YOUR INSTRUCTIONS:
What you return should be exactly the lines from the one containing "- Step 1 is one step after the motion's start" down to the final line of the listing, with nothing else.

INFORMATION GIVEN:
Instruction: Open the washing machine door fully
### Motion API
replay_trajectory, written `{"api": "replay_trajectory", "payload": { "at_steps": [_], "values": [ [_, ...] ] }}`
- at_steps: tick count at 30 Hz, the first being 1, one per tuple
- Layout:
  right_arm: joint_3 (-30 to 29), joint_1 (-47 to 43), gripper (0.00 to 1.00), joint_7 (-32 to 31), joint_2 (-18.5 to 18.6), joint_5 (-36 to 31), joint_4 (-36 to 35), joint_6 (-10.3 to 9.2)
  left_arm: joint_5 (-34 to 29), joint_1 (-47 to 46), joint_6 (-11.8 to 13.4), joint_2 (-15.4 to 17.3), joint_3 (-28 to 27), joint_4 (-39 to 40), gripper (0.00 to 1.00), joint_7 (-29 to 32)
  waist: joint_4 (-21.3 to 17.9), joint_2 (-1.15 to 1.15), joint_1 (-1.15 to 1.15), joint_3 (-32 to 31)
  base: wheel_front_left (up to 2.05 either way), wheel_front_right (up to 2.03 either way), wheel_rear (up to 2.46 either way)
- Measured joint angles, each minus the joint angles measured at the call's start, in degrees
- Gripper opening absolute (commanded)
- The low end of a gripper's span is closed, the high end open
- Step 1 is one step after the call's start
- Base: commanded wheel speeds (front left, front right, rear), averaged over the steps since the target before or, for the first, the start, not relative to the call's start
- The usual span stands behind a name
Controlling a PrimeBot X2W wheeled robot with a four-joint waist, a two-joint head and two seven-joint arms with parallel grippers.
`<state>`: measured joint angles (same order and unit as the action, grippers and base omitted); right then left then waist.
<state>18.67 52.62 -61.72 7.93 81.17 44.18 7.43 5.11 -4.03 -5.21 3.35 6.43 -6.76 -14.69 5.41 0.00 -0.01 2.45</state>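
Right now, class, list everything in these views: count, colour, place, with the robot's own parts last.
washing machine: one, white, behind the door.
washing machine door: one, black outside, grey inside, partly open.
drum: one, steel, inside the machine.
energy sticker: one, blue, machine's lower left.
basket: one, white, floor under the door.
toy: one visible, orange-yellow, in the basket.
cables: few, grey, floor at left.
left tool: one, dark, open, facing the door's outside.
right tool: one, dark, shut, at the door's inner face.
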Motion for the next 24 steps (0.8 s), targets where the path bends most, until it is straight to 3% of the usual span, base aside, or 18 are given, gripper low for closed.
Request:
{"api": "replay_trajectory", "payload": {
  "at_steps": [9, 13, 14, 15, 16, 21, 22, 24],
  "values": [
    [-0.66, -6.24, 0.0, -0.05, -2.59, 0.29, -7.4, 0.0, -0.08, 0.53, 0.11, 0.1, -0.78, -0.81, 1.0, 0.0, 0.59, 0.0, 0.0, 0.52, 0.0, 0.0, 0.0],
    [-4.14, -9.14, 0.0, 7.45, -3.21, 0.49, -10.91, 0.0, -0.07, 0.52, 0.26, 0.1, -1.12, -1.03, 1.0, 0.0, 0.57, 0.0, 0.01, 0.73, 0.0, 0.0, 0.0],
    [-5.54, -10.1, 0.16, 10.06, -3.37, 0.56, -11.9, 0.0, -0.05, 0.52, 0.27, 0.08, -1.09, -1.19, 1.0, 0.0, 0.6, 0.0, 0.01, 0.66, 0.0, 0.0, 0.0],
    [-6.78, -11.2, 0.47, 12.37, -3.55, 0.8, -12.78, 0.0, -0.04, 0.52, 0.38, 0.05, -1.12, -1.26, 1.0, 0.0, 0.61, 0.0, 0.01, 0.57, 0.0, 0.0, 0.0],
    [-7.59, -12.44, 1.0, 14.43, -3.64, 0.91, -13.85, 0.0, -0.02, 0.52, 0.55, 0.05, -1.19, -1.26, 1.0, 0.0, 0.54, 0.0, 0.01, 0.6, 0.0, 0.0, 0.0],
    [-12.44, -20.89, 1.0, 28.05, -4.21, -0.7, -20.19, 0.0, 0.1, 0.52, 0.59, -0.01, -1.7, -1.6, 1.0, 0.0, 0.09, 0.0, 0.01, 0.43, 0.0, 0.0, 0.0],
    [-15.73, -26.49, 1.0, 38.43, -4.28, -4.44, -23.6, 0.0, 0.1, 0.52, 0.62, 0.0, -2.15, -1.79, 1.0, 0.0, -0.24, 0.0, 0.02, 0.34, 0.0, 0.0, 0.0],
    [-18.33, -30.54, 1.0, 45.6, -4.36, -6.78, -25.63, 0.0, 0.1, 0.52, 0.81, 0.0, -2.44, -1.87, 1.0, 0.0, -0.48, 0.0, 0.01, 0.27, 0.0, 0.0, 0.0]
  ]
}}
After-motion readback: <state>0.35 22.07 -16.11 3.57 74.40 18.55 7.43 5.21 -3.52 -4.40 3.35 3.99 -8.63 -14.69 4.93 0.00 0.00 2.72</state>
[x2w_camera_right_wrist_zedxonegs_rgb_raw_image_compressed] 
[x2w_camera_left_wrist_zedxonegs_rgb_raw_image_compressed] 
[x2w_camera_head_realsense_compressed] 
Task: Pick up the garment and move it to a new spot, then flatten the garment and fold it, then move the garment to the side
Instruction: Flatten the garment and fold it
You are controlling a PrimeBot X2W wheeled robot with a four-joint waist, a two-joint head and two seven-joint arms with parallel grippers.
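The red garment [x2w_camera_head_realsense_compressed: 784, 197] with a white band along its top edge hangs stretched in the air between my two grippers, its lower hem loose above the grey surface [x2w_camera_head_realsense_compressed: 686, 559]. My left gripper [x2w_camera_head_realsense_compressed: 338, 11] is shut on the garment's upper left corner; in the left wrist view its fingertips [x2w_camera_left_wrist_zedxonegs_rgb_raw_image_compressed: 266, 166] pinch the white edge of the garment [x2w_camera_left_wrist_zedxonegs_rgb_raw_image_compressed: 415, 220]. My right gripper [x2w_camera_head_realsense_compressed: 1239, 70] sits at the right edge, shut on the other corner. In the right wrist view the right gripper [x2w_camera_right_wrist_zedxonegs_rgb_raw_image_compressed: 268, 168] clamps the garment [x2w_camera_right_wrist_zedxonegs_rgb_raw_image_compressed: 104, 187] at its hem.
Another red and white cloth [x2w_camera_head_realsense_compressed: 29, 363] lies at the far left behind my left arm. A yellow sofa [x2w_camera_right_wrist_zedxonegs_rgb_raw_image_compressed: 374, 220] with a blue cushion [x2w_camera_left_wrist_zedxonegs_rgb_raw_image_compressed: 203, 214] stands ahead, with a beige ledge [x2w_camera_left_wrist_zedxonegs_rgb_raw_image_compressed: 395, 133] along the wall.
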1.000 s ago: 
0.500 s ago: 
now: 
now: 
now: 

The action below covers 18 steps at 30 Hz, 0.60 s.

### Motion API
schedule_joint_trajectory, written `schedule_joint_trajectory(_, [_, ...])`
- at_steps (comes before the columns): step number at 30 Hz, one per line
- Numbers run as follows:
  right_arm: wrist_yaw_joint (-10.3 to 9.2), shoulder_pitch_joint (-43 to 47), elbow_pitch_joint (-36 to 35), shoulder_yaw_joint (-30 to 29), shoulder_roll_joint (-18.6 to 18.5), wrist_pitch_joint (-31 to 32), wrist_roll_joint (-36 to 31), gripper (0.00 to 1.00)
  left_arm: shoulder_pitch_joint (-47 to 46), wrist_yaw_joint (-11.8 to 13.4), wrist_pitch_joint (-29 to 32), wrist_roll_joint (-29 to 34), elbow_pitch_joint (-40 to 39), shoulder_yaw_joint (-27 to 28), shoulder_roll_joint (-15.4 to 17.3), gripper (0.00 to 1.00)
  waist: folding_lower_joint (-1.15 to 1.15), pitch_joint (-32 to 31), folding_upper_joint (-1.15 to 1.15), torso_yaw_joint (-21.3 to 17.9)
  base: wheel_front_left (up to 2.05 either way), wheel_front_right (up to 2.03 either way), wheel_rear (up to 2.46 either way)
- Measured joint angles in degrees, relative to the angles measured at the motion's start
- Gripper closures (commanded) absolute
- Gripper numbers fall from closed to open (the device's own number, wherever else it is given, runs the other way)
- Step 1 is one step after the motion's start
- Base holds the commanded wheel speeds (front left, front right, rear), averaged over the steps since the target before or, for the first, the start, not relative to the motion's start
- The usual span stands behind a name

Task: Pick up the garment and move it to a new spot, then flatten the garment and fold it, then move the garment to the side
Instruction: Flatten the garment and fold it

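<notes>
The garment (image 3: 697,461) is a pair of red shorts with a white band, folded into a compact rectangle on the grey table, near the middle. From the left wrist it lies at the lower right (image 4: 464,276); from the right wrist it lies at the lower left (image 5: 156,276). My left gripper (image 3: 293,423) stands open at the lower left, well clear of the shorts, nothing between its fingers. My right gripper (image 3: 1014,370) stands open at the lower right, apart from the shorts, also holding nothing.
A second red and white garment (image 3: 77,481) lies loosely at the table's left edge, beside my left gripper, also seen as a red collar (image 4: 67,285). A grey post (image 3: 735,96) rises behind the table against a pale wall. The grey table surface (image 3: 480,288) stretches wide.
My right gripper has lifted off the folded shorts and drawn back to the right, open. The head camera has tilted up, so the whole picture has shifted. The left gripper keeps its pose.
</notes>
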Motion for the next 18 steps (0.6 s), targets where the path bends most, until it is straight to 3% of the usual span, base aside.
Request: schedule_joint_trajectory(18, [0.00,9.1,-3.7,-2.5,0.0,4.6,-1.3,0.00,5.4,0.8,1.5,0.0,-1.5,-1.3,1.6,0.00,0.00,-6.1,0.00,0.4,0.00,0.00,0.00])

SOLUTION BELOW:
- Step 1 is one step after the motion's start
- Base holds the commanded wheel speeds (front left, front right, rear), averaged over the steps since the target before or, for the first, the start, not relative to the motion's start
- The usual span stands behind a name

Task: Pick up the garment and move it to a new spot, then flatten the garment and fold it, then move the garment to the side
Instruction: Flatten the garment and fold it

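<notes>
The garment (image 3: 697,461) is a pair of red shorts with a white band, folded into a compact rectangle on the grey table, near the middle. From the left wrist it lies at the lower right (image 4: 464,276); from the right wrist it lies at the lower left (image 5: 156,276). My left gripper (image 3: 293,423) stands open at the lower left, well clear of the shorts, nothing between its fingers. My right gripper (image 3: 1014,370) stands open at the lower right, apart from the shorts, also holding nothing.
A second red and white garment (image 3: 77,481) lies loosely at the table's left edge, beside my left gripper, also seen as a red collar (image 4: 67,285). A grey post (image 3: 735,96) rises behind the table against a pale wall. The grey table surface (image 3: 480,288) stretches wide.
My right gripper has lifted off the folded shorts and drawn back to the right, open. The head camera has tilted up, so the whole picture has shifted. The left gripper keeps its pose.
</notes>
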Motion for the next 18 steps (0.6 s), targets where the path bends most, until it is straight to 3% of the usual span, base aside.
Request: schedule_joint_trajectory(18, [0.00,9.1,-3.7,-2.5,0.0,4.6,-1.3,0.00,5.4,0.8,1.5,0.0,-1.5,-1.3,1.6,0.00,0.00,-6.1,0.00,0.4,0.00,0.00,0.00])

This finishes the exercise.